Task:
Which lines mention "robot"? Show each one from the listing.
· · · ·
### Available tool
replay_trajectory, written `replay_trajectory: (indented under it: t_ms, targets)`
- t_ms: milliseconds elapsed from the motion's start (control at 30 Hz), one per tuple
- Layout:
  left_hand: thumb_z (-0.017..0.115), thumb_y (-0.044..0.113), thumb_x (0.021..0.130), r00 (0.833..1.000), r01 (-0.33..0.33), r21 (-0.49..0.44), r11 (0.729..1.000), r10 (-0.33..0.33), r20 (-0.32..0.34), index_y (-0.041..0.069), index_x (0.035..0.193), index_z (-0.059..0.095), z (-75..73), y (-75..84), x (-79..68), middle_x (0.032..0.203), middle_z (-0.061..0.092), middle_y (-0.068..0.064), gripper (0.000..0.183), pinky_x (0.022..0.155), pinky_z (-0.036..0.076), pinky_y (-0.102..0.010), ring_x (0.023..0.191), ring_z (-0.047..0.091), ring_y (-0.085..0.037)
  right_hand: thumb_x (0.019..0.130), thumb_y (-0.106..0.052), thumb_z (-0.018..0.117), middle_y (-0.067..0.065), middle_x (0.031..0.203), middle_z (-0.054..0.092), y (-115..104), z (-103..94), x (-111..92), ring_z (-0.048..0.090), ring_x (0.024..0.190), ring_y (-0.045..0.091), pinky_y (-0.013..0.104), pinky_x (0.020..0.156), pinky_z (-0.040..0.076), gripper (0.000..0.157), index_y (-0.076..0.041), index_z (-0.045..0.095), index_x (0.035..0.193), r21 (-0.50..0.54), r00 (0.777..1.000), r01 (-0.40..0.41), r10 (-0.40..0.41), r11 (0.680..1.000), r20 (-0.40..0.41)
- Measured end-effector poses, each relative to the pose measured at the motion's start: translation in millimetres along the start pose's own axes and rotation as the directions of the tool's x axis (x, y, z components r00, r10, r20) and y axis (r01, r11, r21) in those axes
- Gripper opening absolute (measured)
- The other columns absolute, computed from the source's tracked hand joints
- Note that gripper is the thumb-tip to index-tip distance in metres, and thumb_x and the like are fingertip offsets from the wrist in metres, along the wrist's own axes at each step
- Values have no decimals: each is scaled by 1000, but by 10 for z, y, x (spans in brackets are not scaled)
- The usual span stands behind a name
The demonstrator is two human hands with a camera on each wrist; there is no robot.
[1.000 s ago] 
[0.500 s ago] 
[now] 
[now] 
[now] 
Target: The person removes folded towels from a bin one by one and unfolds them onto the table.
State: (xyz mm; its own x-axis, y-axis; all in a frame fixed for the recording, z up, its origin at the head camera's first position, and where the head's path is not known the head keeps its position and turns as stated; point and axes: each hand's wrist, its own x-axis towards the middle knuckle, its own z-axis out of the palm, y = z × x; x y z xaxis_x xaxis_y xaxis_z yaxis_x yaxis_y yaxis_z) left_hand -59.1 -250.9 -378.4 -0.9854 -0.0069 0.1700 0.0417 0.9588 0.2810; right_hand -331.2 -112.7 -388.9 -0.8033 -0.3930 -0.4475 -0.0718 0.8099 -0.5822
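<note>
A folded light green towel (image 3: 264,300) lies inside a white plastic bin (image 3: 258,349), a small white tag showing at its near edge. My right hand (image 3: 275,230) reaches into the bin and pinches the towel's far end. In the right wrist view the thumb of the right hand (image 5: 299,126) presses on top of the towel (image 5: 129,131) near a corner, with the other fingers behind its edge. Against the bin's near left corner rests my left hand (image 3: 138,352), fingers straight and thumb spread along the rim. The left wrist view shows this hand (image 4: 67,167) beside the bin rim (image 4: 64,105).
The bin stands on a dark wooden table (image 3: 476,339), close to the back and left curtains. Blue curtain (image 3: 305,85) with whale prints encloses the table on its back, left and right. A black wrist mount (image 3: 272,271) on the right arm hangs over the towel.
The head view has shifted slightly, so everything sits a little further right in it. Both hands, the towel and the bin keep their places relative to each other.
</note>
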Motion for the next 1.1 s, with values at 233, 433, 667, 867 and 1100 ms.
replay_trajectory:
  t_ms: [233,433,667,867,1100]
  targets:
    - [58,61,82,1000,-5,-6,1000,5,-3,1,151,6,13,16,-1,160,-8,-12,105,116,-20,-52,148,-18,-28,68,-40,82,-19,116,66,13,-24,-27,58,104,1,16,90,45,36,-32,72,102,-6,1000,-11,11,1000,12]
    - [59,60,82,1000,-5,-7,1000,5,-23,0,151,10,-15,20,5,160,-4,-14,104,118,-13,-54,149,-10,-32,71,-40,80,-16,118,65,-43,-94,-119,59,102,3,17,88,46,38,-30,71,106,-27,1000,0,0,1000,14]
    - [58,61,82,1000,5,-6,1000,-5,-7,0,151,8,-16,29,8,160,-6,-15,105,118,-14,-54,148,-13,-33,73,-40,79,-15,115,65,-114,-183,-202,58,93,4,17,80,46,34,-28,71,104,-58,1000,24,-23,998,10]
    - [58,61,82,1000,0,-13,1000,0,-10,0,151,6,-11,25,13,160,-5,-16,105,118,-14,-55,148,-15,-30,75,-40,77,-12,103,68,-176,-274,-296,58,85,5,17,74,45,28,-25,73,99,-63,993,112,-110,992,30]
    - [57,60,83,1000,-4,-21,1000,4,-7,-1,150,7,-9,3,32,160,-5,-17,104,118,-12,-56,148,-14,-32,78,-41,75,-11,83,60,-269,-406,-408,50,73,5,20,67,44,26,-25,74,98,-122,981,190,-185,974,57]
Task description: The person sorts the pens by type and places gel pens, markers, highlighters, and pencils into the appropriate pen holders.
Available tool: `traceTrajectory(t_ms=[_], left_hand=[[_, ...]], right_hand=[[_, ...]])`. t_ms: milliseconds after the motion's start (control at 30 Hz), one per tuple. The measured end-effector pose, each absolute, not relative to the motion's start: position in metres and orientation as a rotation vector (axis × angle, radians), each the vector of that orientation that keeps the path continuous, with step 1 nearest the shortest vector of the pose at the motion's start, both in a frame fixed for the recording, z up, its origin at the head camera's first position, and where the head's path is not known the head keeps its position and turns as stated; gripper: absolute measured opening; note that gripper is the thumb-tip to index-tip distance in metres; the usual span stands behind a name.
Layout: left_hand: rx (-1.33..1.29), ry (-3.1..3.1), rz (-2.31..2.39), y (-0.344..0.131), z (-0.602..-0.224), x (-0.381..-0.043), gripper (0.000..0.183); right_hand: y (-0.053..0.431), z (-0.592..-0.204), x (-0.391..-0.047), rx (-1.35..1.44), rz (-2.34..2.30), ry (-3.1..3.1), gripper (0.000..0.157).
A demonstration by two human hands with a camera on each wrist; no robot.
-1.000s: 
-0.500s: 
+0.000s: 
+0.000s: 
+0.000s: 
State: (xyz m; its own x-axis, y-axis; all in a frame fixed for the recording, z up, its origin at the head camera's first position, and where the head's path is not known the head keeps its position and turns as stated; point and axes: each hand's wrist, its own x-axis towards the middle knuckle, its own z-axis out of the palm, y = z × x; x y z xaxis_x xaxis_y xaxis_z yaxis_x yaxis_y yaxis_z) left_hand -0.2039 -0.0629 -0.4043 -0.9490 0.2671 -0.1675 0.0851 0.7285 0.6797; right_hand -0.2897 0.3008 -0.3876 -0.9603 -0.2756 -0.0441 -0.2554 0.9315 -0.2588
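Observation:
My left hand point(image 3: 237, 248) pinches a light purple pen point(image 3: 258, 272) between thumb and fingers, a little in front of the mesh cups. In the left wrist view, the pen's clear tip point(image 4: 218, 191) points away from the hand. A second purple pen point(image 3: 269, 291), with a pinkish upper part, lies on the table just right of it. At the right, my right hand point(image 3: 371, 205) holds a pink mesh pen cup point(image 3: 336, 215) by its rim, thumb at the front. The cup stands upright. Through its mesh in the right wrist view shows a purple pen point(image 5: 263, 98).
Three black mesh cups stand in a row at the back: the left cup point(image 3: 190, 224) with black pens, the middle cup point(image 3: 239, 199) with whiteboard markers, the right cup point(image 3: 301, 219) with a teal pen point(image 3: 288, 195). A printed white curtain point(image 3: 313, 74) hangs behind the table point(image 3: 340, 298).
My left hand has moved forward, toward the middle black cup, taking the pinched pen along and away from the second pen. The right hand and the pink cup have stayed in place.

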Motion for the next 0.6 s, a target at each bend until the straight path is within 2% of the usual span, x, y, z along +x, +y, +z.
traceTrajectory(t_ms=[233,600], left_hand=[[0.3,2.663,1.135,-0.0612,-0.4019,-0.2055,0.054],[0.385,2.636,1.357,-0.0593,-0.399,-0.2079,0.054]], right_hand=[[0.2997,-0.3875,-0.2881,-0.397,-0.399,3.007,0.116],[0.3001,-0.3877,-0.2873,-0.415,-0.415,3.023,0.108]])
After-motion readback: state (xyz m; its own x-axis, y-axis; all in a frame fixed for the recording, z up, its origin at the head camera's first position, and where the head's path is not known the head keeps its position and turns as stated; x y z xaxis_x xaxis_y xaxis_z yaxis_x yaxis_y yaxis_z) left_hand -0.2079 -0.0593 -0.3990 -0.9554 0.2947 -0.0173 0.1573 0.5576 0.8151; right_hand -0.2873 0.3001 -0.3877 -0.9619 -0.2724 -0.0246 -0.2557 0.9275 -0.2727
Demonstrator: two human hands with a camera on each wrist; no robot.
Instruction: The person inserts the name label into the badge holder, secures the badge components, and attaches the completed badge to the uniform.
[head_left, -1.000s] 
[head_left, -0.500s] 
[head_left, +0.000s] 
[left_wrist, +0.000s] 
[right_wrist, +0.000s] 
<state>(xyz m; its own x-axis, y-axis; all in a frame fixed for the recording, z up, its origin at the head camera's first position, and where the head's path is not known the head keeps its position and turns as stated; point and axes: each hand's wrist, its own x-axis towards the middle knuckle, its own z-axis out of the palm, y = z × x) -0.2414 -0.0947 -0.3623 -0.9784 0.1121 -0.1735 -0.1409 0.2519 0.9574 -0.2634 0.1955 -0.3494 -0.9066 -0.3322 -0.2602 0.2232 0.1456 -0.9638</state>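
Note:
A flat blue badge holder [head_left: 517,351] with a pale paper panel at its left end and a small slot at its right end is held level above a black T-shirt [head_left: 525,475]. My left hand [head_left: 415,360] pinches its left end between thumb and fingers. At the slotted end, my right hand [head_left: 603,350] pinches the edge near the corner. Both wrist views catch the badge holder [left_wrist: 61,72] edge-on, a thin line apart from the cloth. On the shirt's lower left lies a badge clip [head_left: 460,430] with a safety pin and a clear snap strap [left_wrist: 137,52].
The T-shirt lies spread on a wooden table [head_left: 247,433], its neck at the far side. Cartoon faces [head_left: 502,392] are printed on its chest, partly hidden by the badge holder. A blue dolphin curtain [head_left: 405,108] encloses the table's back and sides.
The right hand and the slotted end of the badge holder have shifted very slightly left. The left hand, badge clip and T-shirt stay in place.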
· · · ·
Result of this task:
The demonstrator is two human hands with a camera on each wrist; there is no robot.
A demonstration by two human hands with a camera on each wrist; no robot.
Demonstrator: two human hands with a camera on each wrist; no robot.

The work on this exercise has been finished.